= Four the Moment =

Canadian a cappella quartet

Four the Moment was a Canadian a cappella quartet from Halifax, Nova Scotia.

The group was formed in 1981 by Delvina Bernard, Kim Bernard, Jackie Barkley and Deanna Sparks to appear at an anti-racism rally in Halifax, where they performed Sweet Honey in the Rock's "Joanne Little". Over the course of their career, they have performed songs written by Delvina Bernard and George Elliott Clarke, largely but not exclusively about Black Nova Scotian themes and experiences, in a style that blended a cappella music with elements of gospel music, blues music and reggae. Delvina and Kim Bernard remained the two constant members of the group throughout its lifetime, with Barkley later replaced by Andrea Currie, and Sparks replaced first by Debby Jones and later by Anne Marie Woods.

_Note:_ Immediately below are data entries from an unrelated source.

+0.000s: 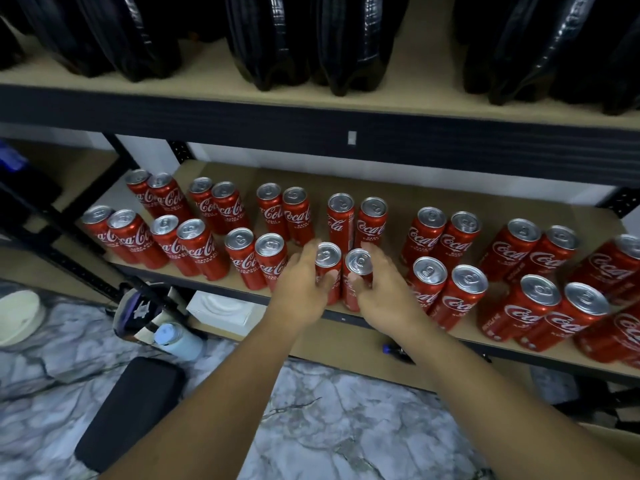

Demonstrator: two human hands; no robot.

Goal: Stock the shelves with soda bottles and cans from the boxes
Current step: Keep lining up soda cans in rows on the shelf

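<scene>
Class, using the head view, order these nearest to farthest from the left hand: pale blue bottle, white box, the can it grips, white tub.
1. Can, gripped by the left hand.
2. White box, below the shelf.
3. Pale blue bottle, lower left.
4. White tub, far left.

The one head-worn wide-angle camera looked forward and steeply down at the shelving from close in front. The lower shelf [408, 187] of Coca-Cola cans [429, 237] filled the middle of the frame. The upper shelf [207, 69] with dark bottles [346, 46] crossed the top, and the marble-patterned floor [346, 427] lay along the bottom. The left hand [301, 285] and right hand [384, 296] entered from the bottom edge.
</scene>
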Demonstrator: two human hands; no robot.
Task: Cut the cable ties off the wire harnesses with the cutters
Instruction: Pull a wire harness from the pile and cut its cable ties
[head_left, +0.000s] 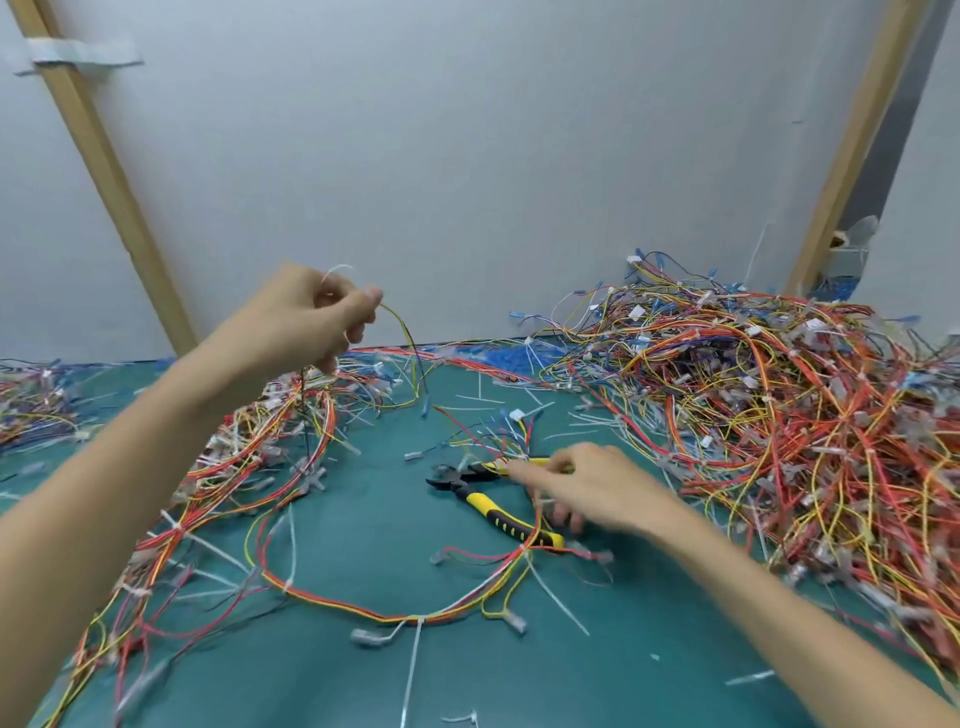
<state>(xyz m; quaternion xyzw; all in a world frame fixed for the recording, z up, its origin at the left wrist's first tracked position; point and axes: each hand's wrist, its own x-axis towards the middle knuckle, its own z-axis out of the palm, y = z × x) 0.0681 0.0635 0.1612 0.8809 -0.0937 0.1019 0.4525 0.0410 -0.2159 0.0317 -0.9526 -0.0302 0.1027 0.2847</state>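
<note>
While your left hand (317, 317) is up in the air at about ten o'clock from the middle of the green mat (363, 519), its fingers are pinched tight around a thin yellow and green wire (402, 332). A white cable tie (335, 271) loops up out of the top of that fist. The wire bends down from your fingers and drops to the mat, next to a messy heap of wires (249, 457) at nine o'clock.

Your right hand (582, 483) is low, at about three o'clock from the mat's middle. It sits right over the handles of the cutters (488, 501), and it looks blurry. Its fingers are curled down around the handle end, but you cannot tell if they grip it yet. The cutters lie flat on the mat with their black nose pointing to nine o'clock and their yellow and black handles spread apart.

One wire harness (415, 618) lies in a big loop at six o'clock. White ties are on it, and their long tails stick out. A much bigger pile of red, orange and yellow harnesses (779, 415) fills the mat from one o'clock to four o'clock. Small cut white tie bits (480, 387) are scattered on the mat at twelve o'clock, past the cutters.
</note>
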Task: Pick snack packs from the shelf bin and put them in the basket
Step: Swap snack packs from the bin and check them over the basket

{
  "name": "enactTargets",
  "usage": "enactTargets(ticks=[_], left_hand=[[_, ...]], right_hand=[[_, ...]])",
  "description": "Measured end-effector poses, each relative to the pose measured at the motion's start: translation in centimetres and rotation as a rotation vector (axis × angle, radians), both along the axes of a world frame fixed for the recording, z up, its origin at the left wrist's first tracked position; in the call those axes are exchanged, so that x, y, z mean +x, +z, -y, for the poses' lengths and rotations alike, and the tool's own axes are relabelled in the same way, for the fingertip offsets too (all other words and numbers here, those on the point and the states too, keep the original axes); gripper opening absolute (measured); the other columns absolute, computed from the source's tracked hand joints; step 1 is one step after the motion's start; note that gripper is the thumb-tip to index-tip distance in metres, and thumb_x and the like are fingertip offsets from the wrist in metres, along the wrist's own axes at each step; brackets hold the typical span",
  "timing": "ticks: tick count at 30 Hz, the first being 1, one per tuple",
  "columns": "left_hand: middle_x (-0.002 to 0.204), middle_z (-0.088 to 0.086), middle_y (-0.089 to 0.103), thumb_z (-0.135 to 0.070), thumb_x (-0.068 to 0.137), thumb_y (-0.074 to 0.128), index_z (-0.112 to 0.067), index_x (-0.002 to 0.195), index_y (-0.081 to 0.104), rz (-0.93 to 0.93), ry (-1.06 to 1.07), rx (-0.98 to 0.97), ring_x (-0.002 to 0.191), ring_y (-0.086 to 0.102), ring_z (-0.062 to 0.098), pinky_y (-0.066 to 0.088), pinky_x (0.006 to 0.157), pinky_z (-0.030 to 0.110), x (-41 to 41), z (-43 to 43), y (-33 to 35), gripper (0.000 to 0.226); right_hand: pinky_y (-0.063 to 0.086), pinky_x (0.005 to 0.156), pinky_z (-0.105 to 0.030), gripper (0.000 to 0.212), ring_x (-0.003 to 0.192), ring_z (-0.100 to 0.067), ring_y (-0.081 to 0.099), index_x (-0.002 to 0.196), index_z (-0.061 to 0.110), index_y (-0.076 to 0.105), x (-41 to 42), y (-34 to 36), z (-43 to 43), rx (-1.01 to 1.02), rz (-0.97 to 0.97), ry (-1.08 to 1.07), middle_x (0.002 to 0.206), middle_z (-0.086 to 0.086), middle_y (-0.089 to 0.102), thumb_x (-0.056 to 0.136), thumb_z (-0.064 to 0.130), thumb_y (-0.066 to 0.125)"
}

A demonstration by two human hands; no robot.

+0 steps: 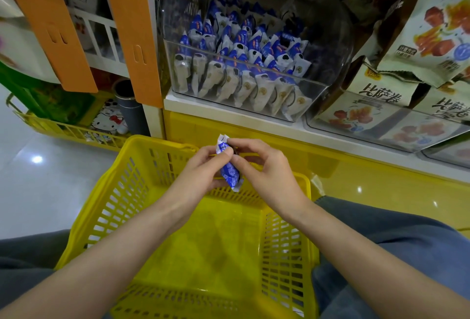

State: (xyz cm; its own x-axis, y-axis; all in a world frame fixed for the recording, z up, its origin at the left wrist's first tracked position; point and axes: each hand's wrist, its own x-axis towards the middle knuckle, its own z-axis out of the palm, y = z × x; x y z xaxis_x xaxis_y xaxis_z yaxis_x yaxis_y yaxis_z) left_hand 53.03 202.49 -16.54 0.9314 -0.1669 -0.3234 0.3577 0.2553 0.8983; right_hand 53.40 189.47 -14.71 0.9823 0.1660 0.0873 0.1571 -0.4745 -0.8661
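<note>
Blue-and-white foil snack pack (229, 171), crinkly with crimped ends, is pinched by both grips. It is tilted, with the top end near 12 o'clock and the tail near 5. The left grip (203, 166) sits at 9 o'clock of the pack, thumb and forefinger closed on its upper end. The right grip (264, 168) sits at 3 o'clock, fingertips curled onto the same end. The pack hangs in the air above the far wall of the yellow basket (119, 173) and touches only fingers.

The basket is hard plastic with slotted lattice walls and a solid bottom. It sits between the person's knees, which are in grey-blue denim (407, 242).

At 12 o'clock from the grips is a clear bin (320, 89) of rigid transparent plastic with a curved hood and a low front wall. It is filled with upright rows of matching packs (241, 64). The bin stands on a white shelf (229, 111) with a glossy yellow panel below.

At 2 o'clock, cream bags (381, 99) printed with red cubes lie in a neighbouring clear bin. At 10 o'clock hang two orange slotted strips (50, 26). At 9 o'clock a second yellow basket (63, 129) stands on the floor (33, 196), with a grey tube (129, 108) beside it. The floor is pale glossy tile with spots of glare.
</note>
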Motion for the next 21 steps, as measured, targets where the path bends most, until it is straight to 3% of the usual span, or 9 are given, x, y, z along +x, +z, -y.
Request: enactTargets(ticks=[2,4,8,12,15,21], left_hand=[[0.102,0.011,0.067,-0.022,0.09,0.052,-0.008,0.112,0.056,0.028,0.01,0.008,0.087,0.066,0.013,0.055,0.079,0.032,-0.1,0.08,-0.21,0.026],[0.096,0.007,0.067,-0.021,0.09,0.053,-0.012,0.109,0.056,0.073,0.027,0.045,0.08,0.067,0.007,0.055,0.067,0.021,-0.11,0.12,-0.31,0.021],[0.079,-0.006,0.069,-0.017,0.094,0.046,-0.018,0.099,0.057,0.115,0.075,0.086,0.071,0.067,0.002,0.052,0.058,0.016,0.04,0.15,-0.47,0.011],[0.078,-0.004,0.068,-0.013,0.096,0.044,-0.014,0.097,0.055,0.136,0.08,0.135,0.065,0.066,0.0,0.051,0.054,0.015,-0.02,0.44,-0.37,0.012],[0.084,0.003,0.065,-0.013,0.096,0.045,-0.007,0.104,0.053,0.084,0.077,0.137,0.064,0.067,0.002,0.054,0.054,0.017,0.09,0.45,-0.35,0.014],[0.105,0.005,0.062,-0.021,0.087,0.059,-0.01,0.114,0.052,0.056,0.048,0.21,0.069,0.066,0.0,0.052,0.056,0.015,-0.04,-0.16,-0.39,0.03]], right_hand=[[0.05,0.09,-0.025,0.028,0.102,-0.008,0.061,0.111,0.014,0.066,-0.15,0.04,-0.02,0.003,0.032,-0.006,0.108,0.005,0.063,0.085,0.004,0.062],[0.051,0.086,-0.02,0.026,0.099,-0.006,0.061,0.109,0.011,0.067,-0.31,-0.03,-0.02,0.005,0.058,-0.036,0.106,0.005,0.062,0.084,0.004,0.063],[0.046,0.068,-0.004,0.017,0.08,0.008,0.061,0.102,0.016,0.071,-0.14,0.13,0.23,-0.12,0.084,-0.116,0.092,0.01,0.067,0.087,0.018,0.062],[0.049,0.069,-0.017,0.016,0.072,0.003,0.061,0.098,0.018,0.072,-0.02,0.16,0.44,-0.224,0.095,-0.132,0.088,0.008,0.072,0.089,0.021,0.059],[0.044,0.063,-0.011,0.017,0.063,0.006,0.057,0.1,0.017,0.072,-0.06,-0.03,0.4,-0.237,0.093,-0.121,0.085,0.006,0.072,0.09,0.019,0.057],[0.043,0.079,-0.008,0.023,0.099,0.0,0.057,0.11,0.013,0.068,-0.42,-0.09,-0.09,-0.242,0.125,0.014,0.104,0.001,0.071,0.091,0.013,0.056]])
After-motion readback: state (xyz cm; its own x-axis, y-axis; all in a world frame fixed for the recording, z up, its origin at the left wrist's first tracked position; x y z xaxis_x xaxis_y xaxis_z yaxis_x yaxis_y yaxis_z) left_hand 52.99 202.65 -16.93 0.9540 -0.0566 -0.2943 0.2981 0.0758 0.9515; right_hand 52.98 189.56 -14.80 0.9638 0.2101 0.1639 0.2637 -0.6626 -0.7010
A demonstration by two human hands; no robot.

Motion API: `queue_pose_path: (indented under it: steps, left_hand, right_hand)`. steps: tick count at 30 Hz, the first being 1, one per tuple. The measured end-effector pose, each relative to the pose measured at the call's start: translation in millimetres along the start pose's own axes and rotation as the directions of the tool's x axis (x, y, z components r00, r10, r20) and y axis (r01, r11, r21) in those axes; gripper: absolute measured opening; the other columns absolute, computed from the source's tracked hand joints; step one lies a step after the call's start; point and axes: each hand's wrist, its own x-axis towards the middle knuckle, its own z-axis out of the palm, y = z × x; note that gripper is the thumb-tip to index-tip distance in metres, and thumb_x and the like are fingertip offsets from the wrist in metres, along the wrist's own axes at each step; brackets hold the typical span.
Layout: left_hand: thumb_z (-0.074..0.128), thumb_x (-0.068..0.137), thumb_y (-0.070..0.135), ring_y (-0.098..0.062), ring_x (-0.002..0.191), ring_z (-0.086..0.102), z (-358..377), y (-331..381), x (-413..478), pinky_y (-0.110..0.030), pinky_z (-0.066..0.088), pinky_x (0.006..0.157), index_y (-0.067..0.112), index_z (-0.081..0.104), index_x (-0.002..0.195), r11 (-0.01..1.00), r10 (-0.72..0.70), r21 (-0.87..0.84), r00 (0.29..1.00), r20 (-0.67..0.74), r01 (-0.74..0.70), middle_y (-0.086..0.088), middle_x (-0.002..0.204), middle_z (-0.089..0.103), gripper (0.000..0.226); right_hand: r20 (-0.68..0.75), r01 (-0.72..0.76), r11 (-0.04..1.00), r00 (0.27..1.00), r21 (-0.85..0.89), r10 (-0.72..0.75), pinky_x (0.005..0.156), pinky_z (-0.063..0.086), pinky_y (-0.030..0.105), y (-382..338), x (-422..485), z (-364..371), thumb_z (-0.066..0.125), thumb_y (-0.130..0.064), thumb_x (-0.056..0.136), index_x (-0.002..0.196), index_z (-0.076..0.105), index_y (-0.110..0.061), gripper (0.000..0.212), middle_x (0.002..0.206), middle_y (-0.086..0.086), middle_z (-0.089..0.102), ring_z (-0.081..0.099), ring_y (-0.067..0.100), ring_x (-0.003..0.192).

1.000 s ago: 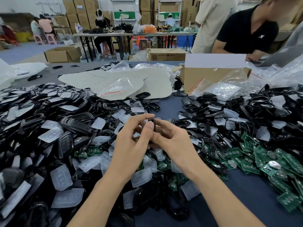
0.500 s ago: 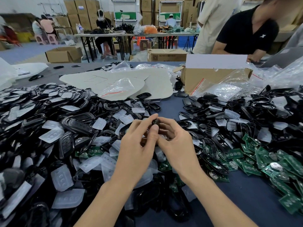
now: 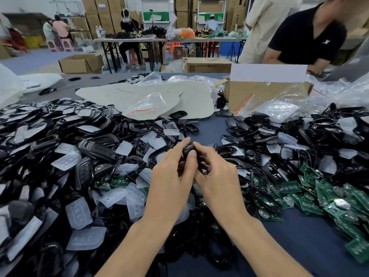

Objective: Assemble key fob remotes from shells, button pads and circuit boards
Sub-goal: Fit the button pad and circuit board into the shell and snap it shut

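Change: compared with a second ago, the left hand point(image 3: 171, 176) and right hand point(image 3: 217, 176) have drawn together; the gap between them has closed and the left thumb now lies across the near edge of the key fob point(image 3: 187, 149).
Meaning: this looks like the squeeze that snaps the two shell halves shut, so this unit is probably near done. Whether the seam has closed cannot be told.
Grip: both hands pinch the key fob between thumb and curled fingers, with the left forefinger stretched over its top.
Fob: held in the air at centre, just above the parts heap, mostly hidden by the fingers.
Parts: black shells point(image 3: 95, 148) are heaped left and right, clear button pads point(image 3: 78, 213) are scattered among them, and green circuit boards point(image 3: 327, 198) are spread at the near right.
Surface: a dark blue table point(image 3: 299, 242), with a grey sheet point(image 3: 191, 100), plastic bags point(image 3: 147, 104) and an open cardboard box point(image 3: 259, 92) on the far side.
Room: a workshop. A person in a black shirt point(image 3: 305, 35) leans in at far right, others sit at far tables point(image 3: 159, 40), and cartons point(image 3: 103, 13) are stacked along the back wall.
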Motion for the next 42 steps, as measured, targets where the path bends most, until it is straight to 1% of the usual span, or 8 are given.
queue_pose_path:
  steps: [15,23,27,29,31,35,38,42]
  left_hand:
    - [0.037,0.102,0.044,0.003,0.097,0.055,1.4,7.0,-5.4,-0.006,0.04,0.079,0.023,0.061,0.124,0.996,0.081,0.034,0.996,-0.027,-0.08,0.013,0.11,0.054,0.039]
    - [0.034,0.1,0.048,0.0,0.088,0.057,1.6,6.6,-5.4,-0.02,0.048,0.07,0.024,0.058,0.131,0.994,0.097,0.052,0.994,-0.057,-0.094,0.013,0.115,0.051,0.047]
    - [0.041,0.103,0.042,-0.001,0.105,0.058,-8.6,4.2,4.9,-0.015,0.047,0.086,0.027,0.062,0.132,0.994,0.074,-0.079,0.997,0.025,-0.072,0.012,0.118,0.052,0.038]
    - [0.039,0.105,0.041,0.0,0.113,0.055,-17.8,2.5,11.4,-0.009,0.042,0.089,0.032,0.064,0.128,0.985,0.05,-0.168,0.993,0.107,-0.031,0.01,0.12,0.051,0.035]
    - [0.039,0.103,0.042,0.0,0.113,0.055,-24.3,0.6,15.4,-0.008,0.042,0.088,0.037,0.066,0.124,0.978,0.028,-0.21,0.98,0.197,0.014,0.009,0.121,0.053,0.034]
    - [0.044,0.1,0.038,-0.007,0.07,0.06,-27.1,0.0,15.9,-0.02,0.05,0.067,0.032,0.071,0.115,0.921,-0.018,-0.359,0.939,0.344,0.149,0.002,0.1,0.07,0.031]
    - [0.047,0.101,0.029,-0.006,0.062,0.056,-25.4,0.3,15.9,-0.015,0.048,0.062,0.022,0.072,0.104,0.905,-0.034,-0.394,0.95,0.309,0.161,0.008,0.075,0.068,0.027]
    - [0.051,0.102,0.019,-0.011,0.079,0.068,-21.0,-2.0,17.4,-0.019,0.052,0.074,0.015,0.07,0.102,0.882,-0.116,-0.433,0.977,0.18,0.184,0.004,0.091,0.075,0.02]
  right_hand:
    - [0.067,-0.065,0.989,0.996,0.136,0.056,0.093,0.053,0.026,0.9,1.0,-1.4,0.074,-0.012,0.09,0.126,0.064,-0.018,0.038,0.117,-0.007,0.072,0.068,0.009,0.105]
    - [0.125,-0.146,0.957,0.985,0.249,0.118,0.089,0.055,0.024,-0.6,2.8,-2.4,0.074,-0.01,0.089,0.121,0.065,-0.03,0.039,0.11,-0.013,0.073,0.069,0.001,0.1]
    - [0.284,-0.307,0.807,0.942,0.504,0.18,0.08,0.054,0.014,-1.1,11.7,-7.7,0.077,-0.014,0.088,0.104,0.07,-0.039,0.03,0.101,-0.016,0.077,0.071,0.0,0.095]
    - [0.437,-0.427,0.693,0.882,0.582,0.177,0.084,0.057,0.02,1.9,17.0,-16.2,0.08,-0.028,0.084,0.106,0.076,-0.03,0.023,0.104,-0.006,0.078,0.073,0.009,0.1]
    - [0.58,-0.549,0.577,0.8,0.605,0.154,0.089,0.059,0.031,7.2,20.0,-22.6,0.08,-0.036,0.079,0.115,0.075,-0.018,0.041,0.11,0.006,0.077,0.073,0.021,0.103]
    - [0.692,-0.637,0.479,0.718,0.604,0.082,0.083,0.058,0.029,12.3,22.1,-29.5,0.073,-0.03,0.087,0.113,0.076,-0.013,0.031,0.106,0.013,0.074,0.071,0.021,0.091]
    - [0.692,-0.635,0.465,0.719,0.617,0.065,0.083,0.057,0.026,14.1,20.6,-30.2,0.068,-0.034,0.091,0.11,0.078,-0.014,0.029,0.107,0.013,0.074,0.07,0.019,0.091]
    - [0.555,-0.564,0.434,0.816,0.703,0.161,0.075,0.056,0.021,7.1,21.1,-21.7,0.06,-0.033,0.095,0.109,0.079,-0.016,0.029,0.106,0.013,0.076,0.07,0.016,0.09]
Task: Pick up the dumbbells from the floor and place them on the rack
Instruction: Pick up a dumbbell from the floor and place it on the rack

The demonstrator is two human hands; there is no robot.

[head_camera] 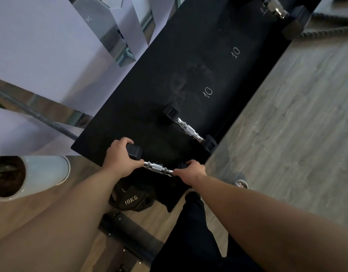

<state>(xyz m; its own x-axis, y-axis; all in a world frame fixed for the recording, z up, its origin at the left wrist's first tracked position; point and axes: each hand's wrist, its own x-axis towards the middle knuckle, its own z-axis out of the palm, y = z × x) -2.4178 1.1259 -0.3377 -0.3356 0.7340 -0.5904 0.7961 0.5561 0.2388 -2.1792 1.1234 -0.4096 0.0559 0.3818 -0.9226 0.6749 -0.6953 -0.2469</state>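
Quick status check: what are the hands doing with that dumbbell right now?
Left hand and right hand each grip an end of one dumbbell at the rack shelf's near edge. Second dumbbell sits beside it, apart. Nothing blocking.

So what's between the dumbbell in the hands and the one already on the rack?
Head view: only bare black rack top separates the held dumbbell from the resting dumbbell; nothing else lies there.

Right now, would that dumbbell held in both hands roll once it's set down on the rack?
Probably not: the dumbbell has flat-sided heads. It looks heavy for its size, since both the left hand and right hand carry it. Its knurled handle should resist slipping.
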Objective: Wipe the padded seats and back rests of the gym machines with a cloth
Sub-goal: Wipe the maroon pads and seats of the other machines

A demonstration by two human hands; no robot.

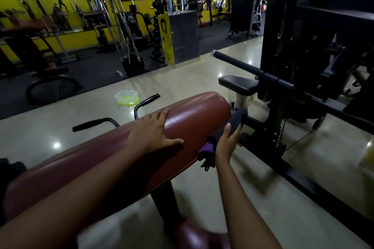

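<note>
A long brown padded rest (194,115) runs from lower left up to the middle of the view. My left hand (153,129) lies flat on top of it with the fingers spread. My right hand (227,143) grips a dark cloth with a purple patch (236,119) and holds it against the pad's right side near its far end. A loose end of the cloth hangs below my wrist. A second brown pad (194,234) shows low in front of me, partly hidden by my arm.
A black machine (303,70) with a small black seat (238,85) and a padded bar stands to the right. Two black handles (95,123) rise behind the pad. A clear plastic tub with a green lid (126,98) sits on the tiled floor.
</note>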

They released the album We're Still Standing in 1988, and were featured as contributing musicians on Lillian Allen's album Conditions Critical. They performed across Canada at various music and cultural festivals, including Expo 86 and the 1988 Winter Olympics. Although they never released any further albums, they continued to tour on the festival circuit in the 1990s, until undertaking a farewell tour in 2000.

The group experienced a significant resurgence in 2022 when Music Resistance, a short documentary film about them by Erica Meus-Saunders, premiered at the 2022 FIN Atlantic Film Festival. Soon afterward, a tribute to the quartet was announced as part of Nova Scotia Music Week, and We're Still Standing won the jury prize for the Slaight Family Polaris Heritage Prize at the 2022 Polaris Music Prize ceremony.